Tres años después, me quedé embarazada de nuevo. Esta vez, hay que reconocer que fui más permisiva con todas las «reglas» del embarazo. Me di el gusto de comer alimentos de la lista de «no comer» sin arrepentirme, disfruté de mi taza de café diaria y sí, incluso de unas cuantas copas de vino. Y no sólo en la intimidad de mi casa. Durante el tercer trimestre, saboreé una gran copa de vino tinto durante una cena con una amiga. De hecho, me empeñé en ordenar a nuestro camarero que dejara la copa de vino en la mesa y me trajera la carta de vinos.
Seguro que la gente que me veía beber se preguntaba: «¿Por qué correr el riesgo?». No es que tenga que justificar esa elección, pero he aquí el porqué: Estaba estresada y agotada por correr detrás de un niño pequeño hiperactivo. Estaba miserablemente enorme e incómodo. En lo que a mí respecta, me gané esa maldita copa de vino. Y mi hijo de casi dos kilos al nacer no es peor por ello.

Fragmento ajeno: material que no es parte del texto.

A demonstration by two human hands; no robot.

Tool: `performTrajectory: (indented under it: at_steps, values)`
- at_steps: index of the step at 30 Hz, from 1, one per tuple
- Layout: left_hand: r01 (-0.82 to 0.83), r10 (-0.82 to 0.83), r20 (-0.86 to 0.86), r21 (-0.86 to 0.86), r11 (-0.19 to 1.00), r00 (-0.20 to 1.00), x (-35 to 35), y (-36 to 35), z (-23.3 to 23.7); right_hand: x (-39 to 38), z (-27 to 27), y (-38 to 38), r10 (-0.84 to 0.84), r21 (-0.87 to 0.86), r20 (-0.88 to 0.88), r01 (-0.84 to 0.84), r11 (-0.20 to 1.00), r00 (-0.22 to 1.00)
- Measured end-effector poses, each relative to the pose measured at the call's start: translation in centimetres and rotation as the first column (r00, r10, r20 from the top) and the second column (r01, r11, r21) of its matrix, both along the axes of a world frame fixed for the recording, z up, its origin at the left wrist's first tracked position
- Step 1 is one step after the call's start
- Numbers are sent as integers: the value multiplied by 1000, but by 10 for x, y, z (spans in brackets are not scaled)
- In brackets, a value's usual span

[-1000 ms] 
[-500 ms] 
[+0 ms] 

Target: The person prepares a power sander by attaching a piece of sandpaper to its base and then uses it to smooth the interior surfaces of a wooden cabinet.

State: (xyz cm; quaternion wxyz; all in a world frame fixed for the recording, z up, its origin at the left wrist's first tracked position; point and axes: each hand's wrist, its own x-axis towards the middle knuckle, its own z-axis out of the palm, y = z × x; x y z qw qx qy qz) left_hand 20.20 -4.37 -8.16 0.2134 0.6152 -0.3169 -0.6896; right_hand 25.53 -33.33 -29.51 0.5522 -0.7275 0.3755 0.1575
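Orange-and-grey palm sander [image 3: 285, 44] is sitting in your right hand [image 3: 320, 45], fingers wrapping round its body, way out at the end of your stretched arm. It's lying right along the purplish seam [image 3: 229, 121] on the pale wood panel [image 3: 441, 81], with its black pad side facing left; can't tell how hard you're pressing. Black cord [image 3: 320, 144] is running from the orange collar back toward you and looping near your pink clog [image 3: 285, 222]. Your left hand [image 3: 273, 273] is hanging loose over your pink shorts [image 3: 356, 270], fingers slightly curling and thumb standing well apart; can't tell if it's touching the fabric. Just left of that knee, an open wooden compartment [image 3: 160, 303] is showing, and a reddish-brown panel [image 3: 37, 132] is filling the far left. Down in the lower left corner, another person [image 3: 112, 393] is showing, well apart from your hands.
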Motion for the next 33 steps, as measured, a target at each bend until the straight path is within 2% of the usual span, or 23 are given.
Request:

En definitiva, a menos que te aísles en una burbuja protectora y no salgas nunca de casa durante el embarazo, siempre estás corriendo algún riesgo, ya sea conduciendo un coche, bajando las escaleras o incluso disfrutando de un poco de aire «fresco» (hola, contaminación).
La conclusión es que (la mayoría de) las mujeres embarazadas son capaces de tomar decisiones informadas, y no deberían ser avergonzadas por las elecciones que hacen, incluso si eso significa disfrutar de una copa de vino de vez en cuando. Como dijo Oster, «las mujeres que se encuentran en este margen no son las que más deberían preocuparnos. Estamos perdiendo el tiempo discutiendo sobre esto en detrimento de la elaboración de una política mejor que realmente pueda ayudar a las mujeres -y a los niños- que realmente lo necesitan».